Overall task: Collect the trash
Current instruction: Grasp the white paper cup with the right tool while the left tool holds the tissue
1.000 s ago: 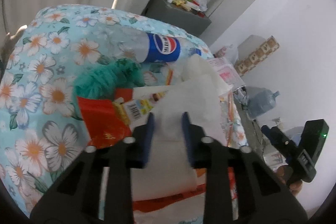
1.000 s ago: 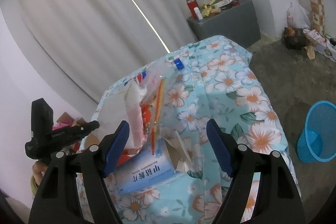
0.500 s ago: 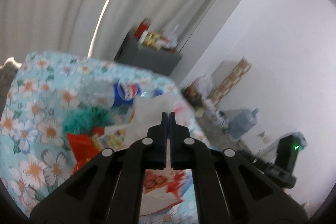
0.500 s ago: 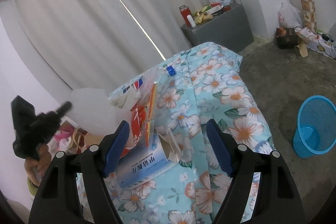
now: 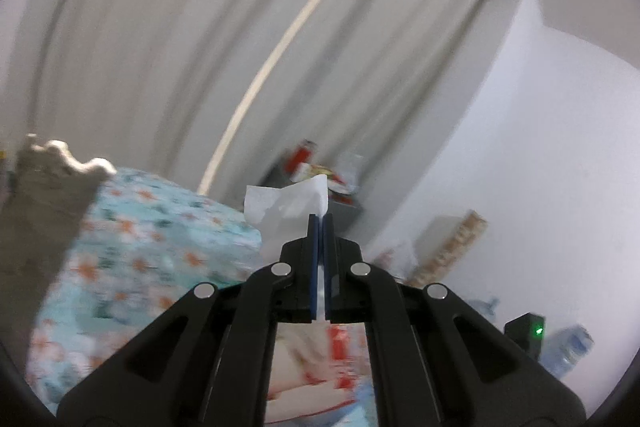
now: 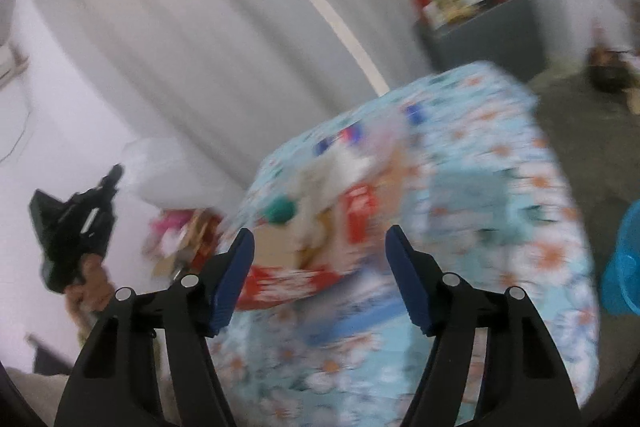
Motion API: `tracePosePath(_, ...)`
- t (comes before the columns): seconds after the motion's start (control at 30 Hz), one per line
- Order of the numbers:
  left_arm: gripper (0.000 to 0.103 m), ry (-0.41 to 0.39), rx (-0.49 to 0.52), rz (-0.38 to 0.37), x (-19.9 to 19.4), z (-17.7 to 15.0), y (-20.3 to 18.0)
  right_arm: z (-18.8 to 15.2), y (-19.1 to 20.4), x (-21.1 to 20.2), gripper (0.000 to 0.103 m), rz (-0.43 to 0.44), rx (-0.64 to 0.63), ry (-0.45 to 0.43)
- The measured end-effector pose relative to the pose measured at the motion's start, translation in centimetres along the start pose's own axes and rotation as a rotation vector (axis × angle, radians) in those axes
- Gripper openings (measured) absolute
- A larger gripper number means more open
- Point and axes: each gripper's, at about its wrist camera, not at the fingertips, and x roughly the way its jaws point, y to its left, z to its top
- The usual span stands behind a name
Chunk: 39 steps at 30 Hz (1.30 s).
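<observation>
My left gripper (image 5: 321, 217) is shut on a white tissue (image 5: 286, 205), which sticks up past the fingertips above the floral-clothed table (image 5: 132, 239). In the right wrist view the left gripper (image 6: 110, 179) shows at the far left, held by a hand, the white tissue (image 6: 160, 167) a pale blur at its tip. My right gripper (image 6: 320, 247) hovers over the table's near end, its jaws closing with nothing between them. Beyond it lies a blurred trash pile: a red wrapper (image 6: 360, 215), white paper (image 6: 332, 171), a green lump (image 6: 280, 211) and a blue-labelled bottle (image 6: 352, 137).
A blue waste basket (image 6: 624, 259) stands on the floor at the right edge. A grey cabinet (image 6: 484, 27) with bottles and packets stands by the curtain. Water jugs (image 5: 568, 347) and boxes (image 5: 460, 243) line the white wall. Clutter (image 6: 180, 239) lies left of the table.
The left gripper closed on the tissue and lifted it off the pile, tilting up toward the curtain. The right gripper's jaws narrowed and it swung left over the trash pile.
</observation>
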Motion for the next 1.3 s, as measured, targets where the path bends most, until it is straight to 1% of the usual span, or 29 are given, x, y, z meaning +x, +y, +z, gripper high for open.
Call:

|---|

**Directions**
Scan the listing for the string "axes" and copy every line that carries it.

**Exercise response**
- The measured end-effector pose relative to the pose measured at the motion's start, translation in centimetres along the start pose's own axes and rotation as a rotation vector (axis × angle, radians) in those axes
- Point and axes: each gripper's, at about its wrist camera, not at the fingertips, and x roughly the way its jaws point, y to its left, z to its top

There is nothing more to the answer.